Nonprofit and Voluntary Sector Quarterly
- Discipline: Interdisciplinary
- Language: English
- Edited by: Joanne Carman and Jaclyn Piatak

Publication details
- Former name: Journal of Voluntary Action Research
- History: 1972–present
- Publisher: SAGE Publications on behalf of the Association for Research on Nonprofit Organizations and Voluntary Action (United States)
- Frequency: Bimonthly
- Impact factor: 3.348 (2021)

Standard abbreviations
- ISO 4: Nonprofit Volunt. Sect.
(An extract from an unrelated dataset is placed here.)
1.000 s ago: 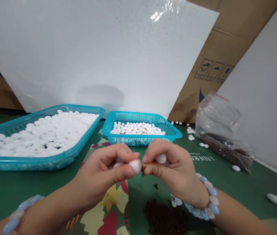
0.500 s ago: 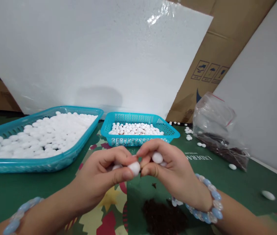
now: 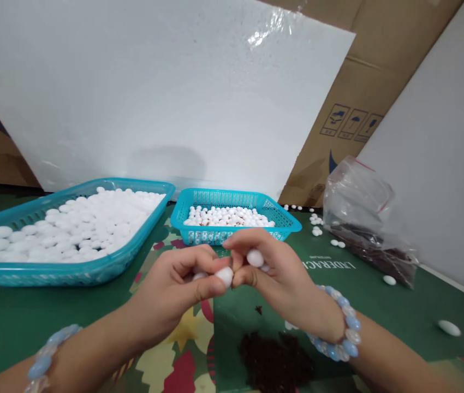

Q.

Indexing
- CODEN: NVSQEQ
- ISSN: 0899-7640 (print) 1552-7395 (web)
- LCCN: 89657278
- OCLC no.: 709956672

Links
- Journal homepage; Online access; Online archive;

= Nonprofit and Voluntary Sector Quarterly =

Nonprofit and Voluntary Sector Quarterly is a peer-reviewed academic journal that covers research on the nonprofit and voluntary sector. The journal's editors are Joanne Carman (University of North Carolina at Charlotte) and Jaclyn Piatak (University of North Carolina at Charlotte). It was established in 1972 and is currently published by SAGE Publications on behalf of the Association for Research on Nonprofit Organizations and Voluntary Action
.

== Abstracting and indexing ==
Nonprofit and Voluntary Sector Quarterly is abstracted and indexed in Scopus and the Social Sciences Citation Index. According to the Journal Citation Reports, its 2021 impact factor is 3.348.